- [Work task]:
Each line from the start of the data below through the one containing "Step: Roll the" must be reproduced exactly.

- [Records]:
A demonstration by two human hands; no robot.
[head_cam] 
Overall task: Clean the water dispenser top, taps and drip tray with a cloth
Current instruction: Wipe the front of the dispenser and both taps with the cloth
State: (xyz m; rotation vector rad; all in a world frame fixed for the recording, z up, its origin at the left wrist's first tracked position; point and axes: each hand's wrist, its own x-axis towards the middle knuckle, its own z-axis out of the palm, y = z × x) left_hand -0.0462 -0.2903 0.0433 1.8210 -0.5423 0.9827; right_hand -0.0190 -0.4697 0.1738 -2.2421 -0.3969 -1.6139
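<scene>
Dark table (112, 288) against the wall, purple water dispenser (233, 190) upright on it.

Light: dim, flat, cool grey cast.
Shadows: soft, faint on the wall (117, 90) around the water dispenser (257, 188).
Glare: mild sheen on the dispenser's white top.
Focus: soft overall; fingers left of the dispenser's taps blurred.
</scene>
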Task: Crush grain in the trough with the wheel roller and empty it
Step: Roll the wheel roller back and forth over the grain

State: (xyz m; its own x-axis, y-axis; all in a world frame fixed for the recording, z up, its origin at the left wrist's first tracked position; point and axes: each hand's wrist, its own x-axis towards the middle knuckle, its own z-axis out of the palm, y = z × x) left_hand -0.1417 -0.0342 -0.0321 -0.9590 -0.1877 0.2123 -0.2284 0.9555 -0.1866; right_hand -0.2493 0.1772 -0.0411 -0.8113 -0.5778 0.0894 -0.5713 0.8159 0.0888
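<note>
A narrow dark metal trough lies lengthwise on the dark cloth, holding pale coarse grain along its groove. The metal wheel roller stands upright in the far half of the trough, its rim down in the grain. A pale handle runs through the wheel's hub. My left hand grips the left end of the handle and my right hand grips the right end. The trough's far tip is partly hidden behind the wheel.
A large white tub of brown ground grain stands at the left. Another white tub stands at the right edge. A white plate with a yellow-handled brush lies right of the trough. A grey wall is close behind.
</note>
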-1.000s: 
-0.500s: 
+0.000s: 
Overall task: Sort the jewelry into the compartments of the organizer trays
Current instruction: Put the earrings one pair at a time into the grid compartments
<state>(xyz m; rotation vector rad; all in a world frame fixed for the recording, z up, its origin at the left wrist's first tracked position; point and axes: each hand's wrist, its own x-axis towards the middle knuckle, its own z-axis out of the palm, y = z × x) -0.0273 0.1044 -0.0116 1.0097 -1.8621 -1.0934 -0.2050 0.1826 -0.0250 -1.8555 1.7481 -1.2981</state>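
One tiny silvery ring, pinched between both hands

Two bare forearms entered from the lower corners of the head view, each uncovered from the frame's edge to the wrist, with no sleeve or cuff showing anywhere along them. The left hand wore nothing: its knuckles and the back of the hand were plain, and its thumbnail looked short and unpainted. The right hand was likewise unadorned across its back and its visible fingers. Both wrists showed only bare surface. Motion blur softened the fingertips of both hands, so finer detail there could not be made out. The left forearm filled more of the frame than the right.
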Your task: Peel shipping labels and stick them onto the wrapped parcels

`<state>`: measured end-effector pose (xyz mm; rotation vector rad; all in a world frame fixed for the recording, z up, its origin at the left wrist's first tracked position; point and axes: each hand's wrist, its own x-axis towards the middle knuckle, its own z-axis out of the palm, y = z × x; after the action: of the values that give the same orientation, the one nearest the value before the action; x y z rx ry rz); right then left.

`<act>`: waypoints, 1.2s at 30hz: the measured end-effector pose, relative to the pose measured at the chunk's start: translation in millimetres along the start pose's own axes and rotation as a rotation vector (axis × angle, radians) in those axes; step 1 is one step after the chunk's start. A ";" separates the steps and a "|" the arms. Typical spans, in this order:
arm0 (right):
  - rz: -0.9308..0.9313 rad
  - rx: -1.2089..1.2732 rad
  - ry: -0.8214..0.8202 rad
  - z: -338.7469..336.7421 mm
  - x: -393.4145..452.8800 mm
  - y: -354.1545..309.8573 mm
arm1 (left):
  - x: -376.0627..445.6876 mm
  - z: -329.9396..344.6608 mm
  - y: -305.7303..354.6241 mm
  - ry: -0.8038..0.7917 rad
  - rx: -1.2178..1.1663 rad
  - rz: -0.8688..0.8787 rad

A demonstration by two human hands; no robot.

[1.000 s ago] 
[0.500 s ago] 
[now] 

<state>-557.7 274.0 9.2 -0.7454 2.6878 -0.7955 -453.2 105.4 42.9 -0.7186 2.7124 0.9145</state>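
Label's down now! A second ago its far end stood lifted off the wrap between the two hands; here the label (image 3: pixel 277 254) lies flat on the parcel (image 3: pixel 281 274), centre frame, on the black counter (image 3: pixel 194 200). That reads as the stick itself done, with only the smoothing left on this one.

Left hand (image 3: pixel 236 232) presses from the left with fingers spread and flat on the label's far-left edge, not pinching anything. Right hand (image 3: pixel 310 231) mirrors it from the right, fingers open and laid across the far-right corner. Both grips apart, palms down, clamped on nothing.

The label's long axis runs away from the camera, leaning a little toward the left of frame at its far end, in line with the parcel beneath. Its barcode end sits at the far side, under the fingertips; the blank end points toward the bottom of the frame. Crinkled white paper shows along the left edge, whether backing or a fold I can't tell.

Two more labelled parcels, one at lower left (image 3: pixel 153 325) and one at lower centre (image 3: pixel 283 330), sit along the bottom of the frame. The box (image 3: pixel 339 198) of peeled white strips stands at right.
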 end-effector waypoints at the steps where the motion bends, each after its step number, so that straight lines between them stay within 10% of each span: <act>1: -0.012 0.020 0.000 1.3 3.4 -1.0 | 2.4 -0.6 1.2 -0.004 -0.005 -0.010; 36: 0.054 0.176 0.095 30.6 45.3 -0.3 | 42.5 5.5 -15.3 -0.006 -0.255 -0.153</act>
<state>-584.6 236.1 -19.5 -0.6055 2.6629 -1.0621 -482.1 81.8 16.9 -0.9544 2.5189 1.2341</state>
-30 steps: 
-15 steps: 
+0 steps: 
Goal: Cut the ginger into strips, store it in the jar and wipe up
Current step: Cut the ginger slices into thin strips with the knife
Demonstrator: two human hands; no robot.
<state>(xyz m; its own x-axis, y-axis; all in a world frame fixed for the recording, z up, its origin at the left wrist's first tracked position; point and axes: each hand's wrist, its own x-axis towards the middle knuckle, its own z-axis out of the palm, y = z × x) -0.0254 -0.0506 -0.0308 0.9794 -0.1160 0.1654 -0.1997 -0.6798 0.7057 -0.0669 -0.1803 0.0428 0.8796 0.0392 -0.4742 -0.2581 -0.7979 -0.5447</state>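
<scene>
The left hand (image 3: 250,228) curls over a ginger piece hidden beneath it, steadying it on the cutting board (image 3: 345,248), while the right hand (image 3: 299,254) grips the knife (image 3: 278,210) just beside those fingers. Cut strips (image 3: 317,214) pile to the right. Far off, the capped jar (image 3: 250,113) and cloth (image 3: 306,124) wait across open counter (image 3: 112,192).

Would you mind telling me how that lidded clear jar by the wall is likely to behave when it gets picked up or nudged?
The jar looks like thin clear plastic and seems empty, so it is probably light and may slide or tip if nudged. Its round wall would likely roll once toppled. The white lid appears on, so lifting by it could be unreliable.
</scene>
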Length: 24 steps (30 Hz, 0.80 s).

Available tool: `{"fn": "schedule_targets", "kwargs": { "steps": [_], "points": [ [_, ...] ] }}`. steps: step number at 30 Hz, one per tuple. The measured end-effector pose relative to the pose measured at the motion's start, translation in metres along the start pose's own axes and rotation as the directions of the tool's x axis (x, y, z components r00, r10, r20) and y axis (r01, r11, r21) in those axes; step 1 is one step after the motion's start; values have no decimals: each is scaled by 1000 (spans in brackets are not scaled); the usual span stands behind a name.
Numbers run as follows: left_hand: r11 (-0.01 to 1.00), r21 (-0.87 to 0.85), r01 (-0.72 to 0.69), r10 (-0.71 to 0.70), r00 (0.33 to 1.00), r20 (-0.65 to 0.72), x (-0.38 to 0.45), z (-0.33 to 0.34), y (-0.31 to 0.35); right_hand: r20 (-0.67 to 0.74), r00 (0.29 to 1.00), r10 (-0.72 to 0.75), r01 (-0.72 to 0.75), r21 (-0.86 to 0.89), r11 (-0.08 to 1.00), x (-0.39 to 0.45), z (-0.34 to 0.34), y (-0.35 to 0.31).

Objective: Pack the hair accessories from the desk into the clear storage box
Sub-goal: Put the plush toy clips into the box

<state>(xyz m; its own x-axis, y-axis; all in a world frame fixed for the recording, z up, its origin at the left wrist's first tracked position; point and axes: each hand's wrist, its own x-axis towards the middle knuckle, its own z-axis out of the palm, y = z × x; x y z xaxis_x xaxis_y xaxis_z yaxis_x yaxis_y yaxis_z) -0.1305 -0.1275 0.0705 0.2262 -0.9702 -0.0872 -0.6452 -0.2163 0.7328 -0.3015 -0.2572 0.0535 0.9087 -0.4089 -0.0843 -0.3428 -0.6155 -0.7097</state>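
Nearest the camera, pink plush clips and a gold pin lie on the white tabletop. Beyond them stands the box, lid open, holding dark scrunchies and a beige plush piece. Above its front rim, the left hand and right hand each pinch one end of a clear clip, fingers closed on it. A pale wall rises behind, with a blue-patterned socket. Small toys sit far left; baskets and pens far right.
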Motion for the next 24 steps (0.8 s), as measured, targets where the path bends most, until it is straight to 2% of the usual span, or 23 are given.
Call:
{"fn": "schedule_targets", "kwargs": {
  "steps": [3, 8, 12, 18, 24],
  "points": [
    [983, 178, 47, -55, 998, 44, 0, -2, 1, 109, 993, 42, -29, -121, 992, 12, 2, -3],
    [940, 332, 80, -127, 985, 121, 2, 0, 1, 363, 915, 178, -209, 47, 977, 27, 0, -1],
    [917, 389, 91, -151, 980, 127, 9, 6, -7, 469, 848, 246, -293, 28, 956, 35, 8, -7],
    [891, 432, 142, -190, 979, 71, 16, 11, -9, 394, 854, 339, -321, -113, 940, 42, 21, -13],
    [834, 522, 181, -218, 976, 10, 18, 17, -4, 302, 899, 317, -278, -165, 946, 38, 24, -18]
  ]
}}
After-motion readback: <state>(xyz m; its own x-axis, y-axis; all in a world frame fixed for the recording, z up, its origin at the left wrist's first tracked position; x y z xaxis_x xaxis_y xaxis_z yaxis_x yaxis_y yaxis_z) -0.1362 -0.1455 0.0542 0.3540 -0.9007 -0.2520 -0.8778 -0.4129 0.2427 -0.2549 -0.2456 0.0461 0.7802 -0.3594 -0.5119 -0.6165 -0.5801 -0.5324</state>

- [Output for this task]:
A demonstration by two human hands; no robot.
[head_cam] 
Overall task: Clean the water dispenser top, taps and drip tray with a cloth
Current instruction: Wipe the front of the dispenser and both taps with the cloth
State: (xyz m; rotation vector rad; all in a world frame fixed for the recording, z up, its origin at the left wrist's first tracked position; point and axes: each hand's wrist, its own x-axis towards the middle knuckle, its own z-axis out of the palm, y = z × x) left_hand -0.0462 -0.2903 0.0433 1.8210 -0.5423 0.9827; right_hand -0.0190 -0.4697 0.1738 -2.2421 -0.3969 -1.6139
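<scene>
Dark table (112, 288) against the wall, purple water dispenser (233, 190) upright on it.

Light: dim, flat, cool grey cast.
Shadows: soft, faint on the wall (117, 90) around the water dispenser (257, 188).
Glare: mild sheen on the dispenser's white top.
Focus: soft overall; fingers left of the dispenser's taps blurred.
</scene>
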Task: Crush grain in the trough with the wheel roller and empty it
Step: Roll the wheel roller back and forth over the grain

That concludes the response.